親和図法の問題点は「上位の概念化が難しい」の一点に集約されます。(略) これは「勝手に言葉を作らない」ことで解決可能です。下手に概念化しようとするから難しいのであって、下位のデータの言葉をそのまま借りてくればいいわけです。

これは字面だけ見ると筋悪に見える。

  • 発想を妨げないようにハードルを下げることに注力している手法なのに「禁止ルール」を導入することでハードルを上げている
  • 「最初に思いついて付箋に書いたもの」からのサンプリングに限定することで、あとから思いついたことの採用を妨げる

でもこのブログ記事の続きの部分を読むと、前半部から受ける印象と逆:

なんだそれ、ぜんぜん抽象化できてないじゃないか、と思われるかもしれませんが、プロダクト/サービス開発は(民俗学などとは違って)データの分析そのものに意味があるのではなく、分析を通じて新しい価値を生み出すことに意味があるわけですから、データの言葉を切り刻んでガチャガチャ組み合わせ、そこから新しい物語を生み出すことができれば、別に抽象化しなくてもOKなのです。 この部分の「新しい物語を生み出すこと」が大事なのであって「抽象化」は必要ではないという考えには賛成。「新しい物語を生み出すこと」を「勝手に言葉を作らない」ルールでやるのはハードル上げてるのでは。
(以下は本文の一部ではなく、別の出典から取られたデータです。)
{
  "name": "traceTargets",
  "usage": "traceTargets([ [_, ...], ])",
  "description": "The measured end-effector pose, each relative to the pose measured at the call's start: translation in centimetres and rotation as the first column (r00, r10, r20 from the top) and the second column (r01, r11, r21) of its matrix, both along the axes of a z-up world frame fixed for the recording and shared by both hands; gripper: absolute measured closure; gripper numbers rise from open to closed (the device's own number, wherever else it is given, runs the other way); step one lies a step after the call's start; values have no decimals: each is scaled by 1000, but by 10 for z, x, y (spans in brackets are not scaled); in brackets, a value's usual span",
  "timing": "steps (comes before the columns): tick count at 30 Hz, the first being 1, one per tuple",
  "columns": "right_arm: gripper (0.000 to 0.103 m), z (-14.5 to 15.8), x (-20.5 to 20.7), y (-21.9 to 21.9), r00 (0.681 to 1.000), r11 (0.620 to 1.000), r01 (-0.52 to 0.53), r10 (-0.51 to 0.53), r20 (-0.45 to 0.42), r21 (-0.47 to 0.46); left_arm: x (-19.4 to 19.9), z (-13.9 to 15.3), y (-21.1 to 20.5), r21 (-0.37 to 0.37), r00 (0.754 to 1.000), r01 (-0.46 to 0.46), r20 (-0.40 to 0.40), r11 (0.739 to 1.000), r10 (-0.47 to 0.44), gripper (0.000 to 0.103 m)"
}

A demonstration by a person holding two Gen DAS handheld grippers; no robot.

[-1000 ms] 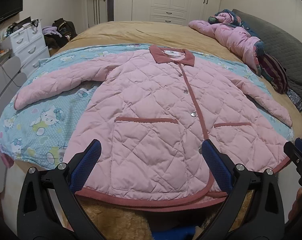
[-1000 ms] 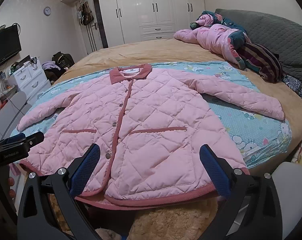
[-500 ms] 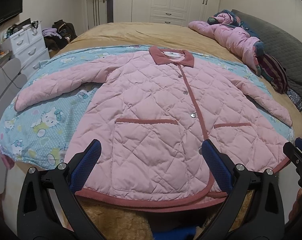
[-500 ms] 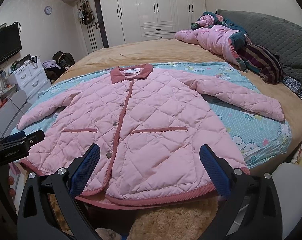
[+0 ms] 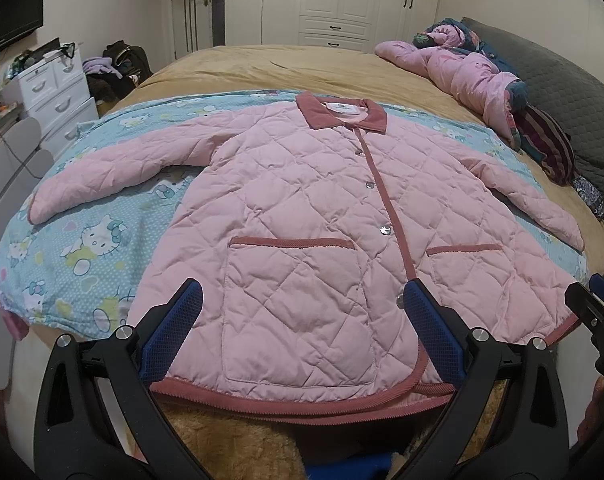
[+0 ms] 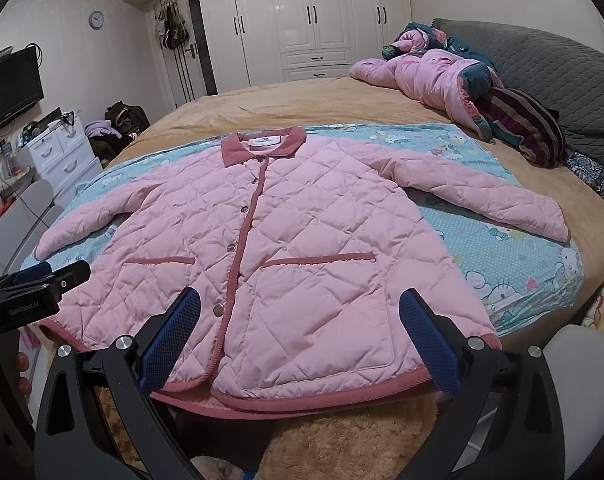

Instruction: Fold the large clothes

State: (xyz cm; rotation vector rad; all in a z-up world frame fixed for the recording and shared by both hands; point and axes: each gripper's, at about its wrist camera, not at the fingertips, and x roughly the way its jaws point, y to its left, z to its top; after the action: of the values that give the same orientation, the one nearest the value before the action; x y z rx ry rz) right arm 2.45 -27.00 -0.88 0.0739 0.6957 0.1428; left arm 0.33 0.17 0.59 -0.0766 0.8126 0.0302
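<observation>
No fold is made yet: the pink quilted button-front jacket (image 5: pixel 302 216) lies flat, sleeves spread, on the cartoon-print blue sheet (image 5: pixel 81 248) at the bed's near edge. Left gripper (image 5: pixel 302 332) and right gripper (image 6: pixel 297 332) hover with jaws apart, holding nothing.

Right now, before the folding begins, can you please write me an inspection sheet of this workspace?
Surface: bed with tan cover; blue cartoon-print sheet spread on it.
Job's things: pink quilted jacket lies flat on the sheet, front up, buttoned, both sleeves spread out, collar far from the cameras.
Clutter: pile of clothes near the grey headboard.
Grippers: left gripper and right gripper open, fingers over the hem, holding nothing.
Cables: thin cable by the white drawers.
Surroundings: white wardrobe, wall clock, television, bags on the door.
</observation>
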Motion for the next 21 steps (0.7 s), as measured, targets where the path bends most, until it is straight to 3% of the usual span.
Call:
traceTargets([
  [21, 4, -4, 14, 5, 1000, 1000, -7, 7, -23, 0, 13, -11, -6, 10, 1000, 15, -21, 1000, -15, 9],
])
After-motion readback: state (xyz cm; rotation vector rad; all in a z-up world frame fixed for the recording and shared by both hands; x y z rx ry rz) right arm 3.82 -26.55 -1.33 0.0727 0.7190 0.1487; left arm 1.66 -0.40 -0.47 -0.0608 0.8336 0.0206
「新しい物語を生み出すこと」が大事であるなら、そもそもここが間違いなのでは。

親和図法の問題点は「上位の概念化が難しい」の一点に集約されます。 この「上位の概念化」と「抽象化」が同じ意味なのか違う意味なのか。 同じ意味なのだとすれば「必要でないことをやろうとして難しいと言っている」状況だし、違う意味なのだとすれば「上位の概念化」と「抽象化」というよくわからない言葉を出して説明しているあたりに話者の理解の混乱があるように見える。

僕はこのプロセスを表現するのにKJ法の「表札作り」という言葉を採用していて「このグループの内容を説明する表札をつけてください」っていう指導の仕方をする。で、表札作りのスキルがまだ身についてない人は、当然「表札を作ってください」と言っても作れないので「説明してください」と言って口頭で言わせて、それを付箋にすることをアシストしている。これは「この付箋たちがここにいる理由のストーリー」を生み出している。

エンジニアの知的生産術の「グループ編成には発想の転換が必要」加筆案に実例を書いた。

私はそれぞれのグループについて「このグループはどのようなグループなのか?」を質問して解説を聞きました。解説が長ったらしい場合には「一言で言うと?」と聞いて短くし、解説が一単語の場合には「もう一言補うと?」と聞いて長くし、表札を作る過程を支援しました。 これがうまくいかない、つまりグループを簡単に説明できない場合は、そもそも元のグループが適切ではないので分解して配置し直すべきだと思う。川喜田二郎もうまく説明できるか検証しろと言っている。

発想法 p.74

かなり集まったあたりで、そのなかの1チームの紙片群を手にとってよくみる… よく読む… 「なぜ自分はここに五枚の紙片を集めたのか」ということを理性的に反問する。… たまには、一ヵ所に集めていた間違いに気づくことがある。… たいがいは「なぜこの五枚をそこに集めなければならないか」という理由を、その五枚の紙片の内容がわれわれに語りかけてくるのである。